Quote, with no changes, the lines that run from the top of the material to the line with "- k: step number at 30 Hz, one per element", both included.
(Given material)
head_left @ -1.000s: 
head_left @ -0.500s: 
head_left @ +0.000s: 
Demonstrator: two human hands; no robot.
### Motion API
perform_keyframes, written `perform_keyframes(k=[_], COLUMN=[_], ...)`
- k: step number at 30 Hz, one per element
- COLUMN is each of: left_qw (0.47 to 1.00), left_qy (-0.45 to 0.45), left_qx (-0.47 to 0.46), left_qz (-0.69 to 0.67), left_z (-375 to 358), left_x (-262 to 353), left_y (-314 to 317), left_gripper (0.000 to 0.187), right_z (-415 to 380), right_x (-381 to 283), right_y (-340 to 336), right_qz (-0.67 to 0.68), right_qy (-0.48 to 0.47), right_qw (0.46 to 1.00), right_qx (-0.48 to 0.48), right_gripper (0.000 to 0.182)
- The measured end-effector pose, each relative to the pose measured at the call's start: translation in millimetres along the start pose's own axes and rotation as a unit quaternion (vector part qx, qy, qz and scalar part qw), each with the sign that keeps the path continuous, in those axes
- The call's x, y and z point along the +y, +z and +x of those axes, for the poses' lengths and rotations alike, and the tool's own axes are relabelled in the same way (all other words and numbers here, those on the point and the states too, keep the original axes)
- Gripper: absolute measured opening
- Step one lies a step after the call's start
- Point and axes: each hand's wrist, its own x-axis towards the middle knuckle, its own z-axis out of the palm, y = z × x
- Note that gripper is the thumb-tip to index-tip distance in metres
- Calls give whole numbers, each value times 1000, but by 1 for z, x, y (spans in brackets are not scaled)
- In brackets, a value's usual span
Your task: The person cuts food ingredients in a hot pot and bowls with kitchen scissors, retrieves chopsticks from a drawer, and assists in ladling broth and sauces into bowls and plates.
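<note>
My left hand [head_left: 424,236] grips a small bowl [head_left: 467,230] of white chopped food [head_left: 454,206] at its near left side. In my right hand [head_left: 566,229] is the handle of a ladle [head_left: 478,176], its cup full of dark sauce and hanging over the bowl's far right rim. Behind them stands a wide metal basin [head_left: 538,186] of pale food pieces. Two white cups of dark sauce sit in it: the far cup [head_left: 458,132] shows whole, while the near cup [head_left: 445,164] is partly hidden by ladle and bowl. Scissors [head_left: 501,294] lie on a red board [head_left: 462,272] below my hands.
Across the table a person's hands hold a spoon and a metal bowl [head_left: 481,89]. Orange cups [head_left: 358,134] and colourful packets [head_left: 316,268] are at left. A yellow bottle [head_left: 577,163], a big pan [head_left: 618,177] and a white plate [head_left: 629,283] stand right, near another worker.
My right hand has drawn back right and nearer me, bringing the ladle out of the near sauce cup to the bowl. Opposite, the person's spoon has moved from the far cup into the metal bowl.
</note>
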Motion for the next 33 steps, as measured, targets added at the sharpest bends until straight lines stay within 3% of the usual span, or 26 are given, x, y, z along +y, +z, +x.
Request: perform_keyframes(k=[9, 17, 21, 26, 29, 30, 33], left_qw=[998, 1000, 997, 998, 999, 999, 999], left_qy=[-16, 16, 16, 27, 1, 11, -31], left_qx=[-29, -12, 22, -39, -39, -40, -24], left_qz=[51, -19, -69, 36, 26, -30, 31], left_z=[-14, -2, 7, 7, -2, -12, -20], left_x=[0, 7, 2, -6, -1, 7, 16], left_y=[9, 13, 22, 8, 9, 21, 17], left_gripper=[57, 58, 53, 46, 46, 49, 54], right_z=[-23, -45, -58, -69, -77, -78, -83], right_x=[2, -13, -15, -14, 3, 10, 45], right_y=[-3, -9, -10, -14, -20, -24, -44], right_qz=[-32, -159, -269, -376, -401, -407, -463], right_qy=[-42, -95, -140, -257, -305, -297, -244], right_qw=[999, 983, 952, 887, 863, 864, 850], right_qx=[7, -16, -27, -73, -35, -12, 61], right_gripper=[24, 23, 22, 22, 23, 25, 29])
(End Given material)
Solution to this problem:
head_left @ -1.000s: 
head_left @ -0.500s: 
head_left @ +0.000s: 
Demonstrator: two human hands; no robot.
### Motion API
perform_keyframes, written `perform_keyframes(k=[_], COLUMN=[_], ...)`
- k: step number at 30 Hz, one per element

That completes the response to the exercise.